- _REQUIREMENT_: Your response must consist of the listing below, repeated exactly.

- _DATASET SECTION_:
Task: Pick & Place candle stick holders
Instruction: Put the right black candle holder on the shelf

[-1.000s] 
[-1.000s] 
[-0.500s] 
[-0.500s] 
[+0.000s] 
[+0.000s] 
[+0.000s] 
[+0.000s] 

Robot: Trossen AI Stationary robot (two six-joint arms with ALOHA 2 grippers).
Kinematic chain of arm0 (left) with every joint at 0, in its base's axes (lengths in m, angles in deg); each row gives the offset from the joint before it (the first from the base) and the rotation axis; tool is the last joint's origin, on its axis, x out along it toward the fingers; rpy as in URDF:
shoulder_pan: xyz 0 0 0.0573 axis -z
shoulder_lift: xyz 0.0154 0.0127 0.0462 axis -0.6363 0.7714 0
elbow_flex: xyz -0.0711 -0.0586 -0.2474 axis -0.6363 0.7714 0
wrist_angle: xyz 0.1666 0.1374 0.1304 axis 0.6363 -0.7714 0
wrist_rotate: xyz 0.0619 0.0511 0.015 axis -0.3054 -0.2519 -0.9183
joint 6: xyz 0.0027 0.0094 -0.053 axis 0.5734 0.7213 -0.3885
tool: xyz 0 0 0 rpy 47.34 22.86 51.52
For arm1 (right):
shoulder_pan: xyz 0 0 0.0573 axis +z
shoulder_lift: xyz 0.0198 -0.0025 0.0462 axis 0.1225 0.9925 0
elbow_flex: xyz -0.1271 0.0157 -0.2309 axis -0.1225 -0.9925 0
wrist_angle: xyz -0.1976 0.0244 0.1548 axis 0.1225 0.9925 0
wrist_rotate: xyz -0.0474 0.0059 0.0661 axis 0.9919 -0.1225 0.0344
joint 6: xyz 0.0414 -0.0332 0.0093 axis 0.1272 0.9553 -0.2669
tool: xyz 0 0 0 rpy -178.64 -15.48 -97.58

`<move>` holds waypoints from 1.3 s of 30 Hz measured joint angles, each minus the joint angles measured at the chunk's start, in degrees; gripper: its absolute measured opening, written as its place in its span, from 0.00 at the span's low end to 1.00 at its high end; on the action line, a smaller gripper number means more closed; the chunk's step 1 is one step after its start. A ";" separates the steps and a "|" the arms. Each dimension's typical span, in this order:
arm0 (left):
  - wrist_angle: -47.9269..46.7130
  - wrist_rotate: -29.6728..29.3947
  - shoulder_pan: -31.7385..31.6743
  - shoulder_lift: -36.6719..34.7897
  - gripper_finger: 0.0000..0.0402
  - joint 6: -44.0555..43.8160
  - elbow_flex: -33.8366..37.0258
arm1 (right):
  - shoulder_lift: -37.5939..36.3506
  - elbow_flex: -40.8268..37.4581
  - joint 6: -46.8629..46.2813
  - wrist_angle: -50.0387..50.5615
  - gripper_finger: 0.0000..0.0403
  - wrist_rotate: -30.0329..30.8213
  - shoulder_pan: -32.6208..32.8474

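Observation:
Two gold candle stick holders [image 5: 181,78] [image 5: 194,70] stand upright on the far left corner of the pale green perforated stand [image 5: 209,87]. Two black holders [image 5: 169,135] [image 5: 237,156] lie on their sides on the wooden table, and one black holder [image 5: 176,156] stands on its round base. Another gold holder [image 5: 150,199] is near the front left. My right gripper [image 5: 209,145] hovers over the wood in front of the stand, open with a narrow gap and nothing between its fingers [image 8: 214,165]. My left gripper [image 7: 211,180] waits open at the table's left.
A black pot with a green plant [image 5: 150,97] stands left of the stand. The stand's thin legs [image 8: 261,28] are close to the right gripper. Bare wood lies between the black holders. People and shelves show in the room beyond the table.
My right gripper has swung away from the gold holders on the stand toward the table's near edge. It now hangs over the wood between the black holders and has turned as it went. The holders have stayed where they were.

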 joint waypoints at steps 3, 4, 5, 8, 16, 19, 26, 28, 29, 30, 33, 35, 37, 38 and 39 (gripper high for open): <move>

- _RESPONSE BOX_:
Task: Pick & Place candle stick holders
Instruction: Put the right black candle holder on the shelf

[-1.000s] 
[-1.000s] 
[-0.500s] 
[-0.500s] 
[+0.000s] 
[+0.000s] 
[+0.000s] 
[+0.000s] 

Robot: Trossen AI Stationary robot (two six-joint arms with ALOHA 2 grippers).
Kinematic chain of arm0 (left) with every joint at 0, in its base's axes (lengths in m, angles in deg); each row gives the offset from the joint before it (the first from the base) and the rotation axis; tool is the last joint's origin, on its axis, x out along it toward the fingers; rpy as in URDF:
shoulder_pan: xyz 0 0 0.0573 axis -z
shoulder_lift: xyz 0.0154 0.0127 0.0462 axis -0.6363 0.7714 0
elbow_flex: xyz -0.0711 -0.0586 -0.2474 axis -0.6363 0.7714 0
wrist_angle: xyz 0.1666 0.1374 0.1304 axis 0.6363 -0.7714 0
wrist_rotate: xyz 0.0619 0.0511 0.015 axis -0.3054 -0.2519 -0.9183
joint 6: xyz 0.0027 0.0094 -0.053 axis 0.5734 0.7213 -0.3885
tool: xyz 0 0 0 rpy 47.34 22.86 51.52
For arm1 (right):
shoulder_pan: xyz 0 0 0.0573 axis +z
shoulder_lift: xyz 0.0198 -0.0025 0.0462 axis 0.1225 0.9925 0
elbow_flex: xyz -0.1271 0.0157 -0.2309 axis -0.1225 -0.9925 0
wrist_angle: xyz -0.1976 0.0244 0.1548 axis 0.1225 0.9925 0
wrist_rotate: xyz -0.0474 0.0059 0.0661 axis 0.9919 -0.1225 0.0344
joint 6: xyz 0.0414 -0.0332 0.0093 axis 0.1272 0.9553 -0.2669
tool: xyz 0 0 0 rpy -178.64 -15.48 -97.58

`<move>` holds waypoints from 1.3 s of 30 Hz measured joint angles, each minus the joint angles measured at the chunk's start, in degrees; gripper: its absolute measured opening, written as its place in its span, from 0.00 at the span's low end to 1.00 at its high end; on the action line, a smaller gripper number means more closed; the chunk's step 1 is one step after its start. A ";" separates the steps and a "|" the arms. Each dimension's typical span, in this order:
arm0 (left):
  - wrist_angle: -47.9269..46.7130
  - wrist_rotate: -29.6728..29.3947
  - shoulder_pan: -31.7385..31.6743
  - shoulder_lift: -36.6719..34.7897
  - gripper_finger: 0.0000..0.0402
  - joint 6: -44.0555..43.8160
  - elbow_flex: -33.8366..37.0258
arm1 (right):
  - shoulder_lift: -37.5939..36.3506
  - elbow_flex: -40.8268..37.4581
  - joint 6: -46.8629..46.2813
  - wrist_angle: -50.0387..50.5615
  - gripper_finger: 0.0000..0.0403
  - wrist_rotate: -30.0329..30.8213
  - shoulder_pan: -32.6208..32.8474

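Observation:
Two gold candle stick holders [image 5: 181,78] [image 5: 194,70] stand upright on the far left corner of the pale green perforated stand [image 5: 209,87]. Two black holders [image 5: 169,135] [image 5: 237,156] lie on their sides on the wooden table, and one black holder [image 5: 176,156] stands on its round base. Another gold holder [image 5: 150,199] is near the front left. My right gripper [image 5: 209,145] hovers over the wood in front of the stand, open with a narrow gap and nothing between its fingers [image 8: 214,165]. My left gripper [image 7: 211,180] waits open at the table's left.
A black pot with a green plant [image 5: 150,97] stands left of the stand. The stand's thin legs [image 8: 261,28] are close to the right gripper. Bare wood lies between the black holders. People and shelves show in the room beyond the table.
My right gripper has swung away from the gold holders on the stand toward the table's near edge. It now hangs over the wood between the black holders and has turned as it went. The holders have stayed where they were.
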
 joint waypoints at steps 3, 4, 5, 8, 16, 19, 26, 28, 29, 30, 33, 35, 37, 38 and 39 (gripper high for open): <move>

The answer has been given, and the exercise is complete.